Re: [PATCH] RDMA/core: Add wait/retry version of ibnl_unicast

Chien Tin Tung <chien.tin.tung@xxxxxxxxx> · Thu, 29 Jun 2017 14:31:46 -0500

On Thu, Jun 29, 2017 at 07:37:19PM +0300, Leon Romanovsky wrote:
> On Thu, Jun 29, 2017 at 10:02:49AM -0500, Chien Tin Tung wrote:
> > On Thu, Jun 29, 2017 at 08:04:36AM +0300, Leon Romanovsky wrote:
> > > On Wed, Jun 28, 2017 at 03:30:03PM -0500, Chien Tin Tung wrote:
> > > > On Wed, Jun 28, 2017 at 06:36:39PM +0300, Leon Romanovsky wrote:
> > > > > On Wed, Jun 28, 2017 at 09:12:11AM -0500, Chien Tin Tung wrote:
> > > > > > On Wed, Jun 28, 2017 at 09:02:45AM -0500, Mustafa Ismail wrote:
> > > > > > > Add a wait/retry version of ibnl_unicast, ibnl_unicast_wait,
> > > > > > > and modify ibnl_unicast to not wait/retry.  This eliminates
> > > > > > > the undesirable wait for future users of ibnl_unicast.
> > > > > > >
> > > > > > > Change Portmapper calls originating from kernel to user-space
> > > > > > > to use ibnl_unicast_wait and take advantage of the wait/retry
> > > > > > > logic in netlink_unicast.
> > > > > > >
> > > > > > > Signed-off-by: Mustafa Ismail <mustafa.ismail@xxxxxxxxx>
> > > > > > > Signed-off-by: Chien Tin Tung <chien.tin.tung@xxxxxxxxx>
> > > > > > > ---
> > > > > > >  drivers/infiniband/core/iwpm_msg.c |  6 +++---
> > > > > > >  drivers/infiniband/core/netlink.c  | 12 +++++++++++-
> > > > > > >  include/rdma/rdma_netlink.h        | 10 ++++++++++
> > > > > > >  3 files changed, 24 insertions(+), 4 deletions(-)
> > > > > >
> > > > > > Please apply this patch instead of Leon's patch to revert
> > > > > > "IB/core: Add flow control to the portmapper netlink calls".
> > > > > >
> > > > > > Leon, we can work out names and parameters if this works for you.
> > > > >
> > > > > Chien,
> > > > >
> > > > > The names are less my worries with this patch. First of all, it misleads
> > > > > by using wait/retry naming, because it blocks and not waits.
> > > >
> > > > Nope.  It does a single shot retry and waits in a waitqueue.
> > > > Go look at netlink_unicast and in turn netlink_attachskb.  If you still
> > > > disagree, please flag specific code where it blocks.
> > >
> > > I agree, it wouldn't block in your scenario. However will it work in more hostile
> > > environments?
> >
> > The reason behind the original patch was to make it more tolerable to "hostile"
> > environments by giving it one more try allocate buffer to send the message.
> > So yes, it does work in more hostile environment.
> 
> Are you really calling extra load as a "hostile environment"?

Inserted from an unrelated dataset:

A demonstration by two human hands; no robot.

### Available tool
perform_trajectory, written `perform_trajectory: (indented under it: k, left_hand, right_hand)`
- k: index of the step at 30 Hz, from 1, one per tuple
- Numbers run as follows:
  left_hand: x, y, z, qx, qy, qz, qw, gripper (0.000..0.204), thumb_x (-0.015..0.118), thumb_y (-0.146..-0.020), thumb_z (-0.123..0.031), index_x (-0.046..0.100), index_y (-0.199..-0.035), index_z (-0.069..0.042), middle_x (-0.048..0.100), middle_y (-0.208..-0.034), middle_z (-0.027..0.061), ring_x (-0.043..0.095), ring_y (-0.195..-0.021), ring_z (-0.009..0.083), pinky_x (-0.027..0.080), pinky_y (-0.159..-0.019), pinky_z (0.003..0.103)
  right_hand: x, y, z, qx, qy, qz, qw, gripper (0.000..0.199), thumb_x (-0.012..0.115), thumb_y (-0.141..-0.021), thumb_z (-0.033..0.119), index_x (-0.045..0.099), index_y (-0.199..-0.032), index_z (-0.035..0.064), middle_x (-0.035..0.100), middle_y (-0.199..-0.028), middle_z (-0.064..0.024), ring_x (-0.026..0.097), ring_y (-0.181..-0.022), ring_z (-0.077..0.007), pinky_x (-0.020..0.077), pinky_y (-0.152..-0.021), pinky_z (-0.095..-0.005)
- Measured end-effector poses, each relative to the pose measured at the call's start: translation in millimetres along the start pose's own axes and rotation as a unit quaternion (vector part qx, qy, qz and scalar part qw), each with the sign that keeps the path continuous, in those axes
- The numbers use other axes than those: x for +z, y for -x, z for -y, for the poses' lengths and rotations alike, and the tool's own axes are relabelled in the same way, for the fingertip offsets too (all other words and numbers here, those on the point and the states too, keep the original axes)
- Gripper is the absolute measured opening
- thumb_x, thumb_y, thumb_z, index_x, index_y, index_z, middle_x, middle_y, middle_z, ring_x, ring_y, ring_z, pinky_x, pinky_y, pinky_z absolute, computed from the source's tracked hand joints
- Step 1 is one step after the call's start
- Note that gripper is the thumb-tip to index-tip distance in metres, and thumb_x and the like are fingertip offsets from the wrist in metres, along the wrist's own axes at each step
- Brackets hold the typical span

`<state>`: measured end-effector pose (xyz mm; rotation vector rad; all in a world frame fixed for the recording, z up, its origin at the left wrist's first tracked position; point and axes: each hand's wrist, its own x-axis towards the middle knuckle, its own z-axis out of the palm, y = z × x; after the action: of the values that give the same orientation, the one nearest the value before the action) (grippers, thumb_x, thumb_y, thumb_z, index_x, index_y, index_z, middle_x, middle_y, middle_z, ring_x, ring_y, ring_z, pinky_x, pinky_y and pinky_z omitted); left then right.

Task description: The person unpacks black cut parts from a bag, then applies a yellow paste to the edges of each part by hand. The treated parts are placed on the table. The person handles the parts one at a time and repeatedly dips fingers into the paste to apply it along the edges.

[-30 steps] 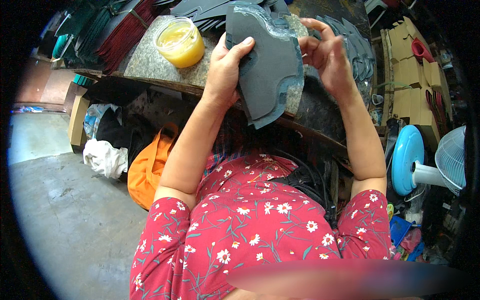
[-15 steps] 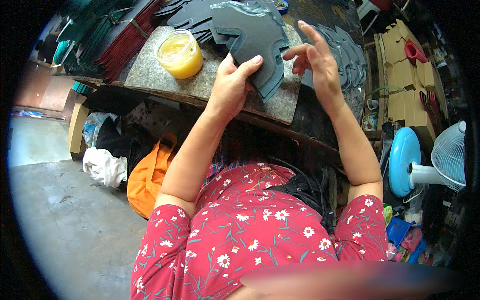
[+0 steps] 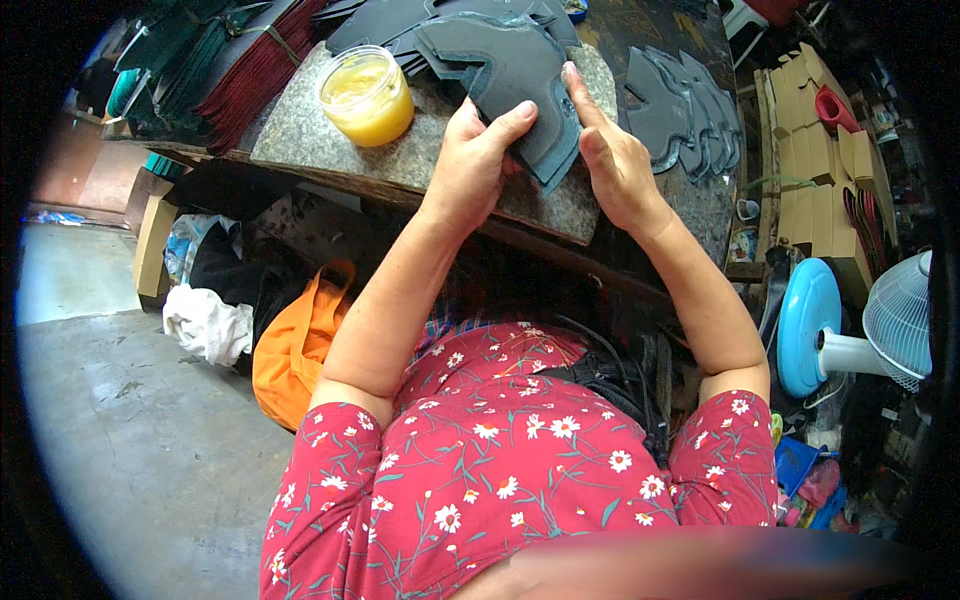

I'm not playing 20 questions (https://en.wikipedia.org/wiki/Twenty_Questions).
If you have something in mind say so.  If you are referring to your malicious
user attack scenario see my response below.

> > > For example, malicious user can open RDMA netlink socket directly (socket(...)),
> > > set sndtimeo to be MAX_SCHEDULE_TIMEOUT - 1 (LONG_MAX - 1)
> >
> > How do you open the _kernel_ RDMA netlink socket directly from user-space and
> > set the timeout value?
> 
> Exactly as libnl, libmnl and rdma-core do. The netlink socket is
> accessible from the user space without root access. It is the whole
> purpose of it.

Wow, you just uncovered a big security hole.  Isn't this beyond a simple timeout
value?  Wouldn't the ability to set the socket to _blocking_ blow your top?

> > > and send custom
> > > netlink messages right to your new _wait function. If I understand correctly
> > > from the code, it will add them to waitqueue and won't release skb till
> > > the end of processing.
> >
> > The only caller of ibnl_unicast_wait is portmapper kernel client.  The call is
> > initiated from kernel not in response to user message so you did not understand
> > the code correctly.
> 
> Maybe and maybe you didn't read your code at all.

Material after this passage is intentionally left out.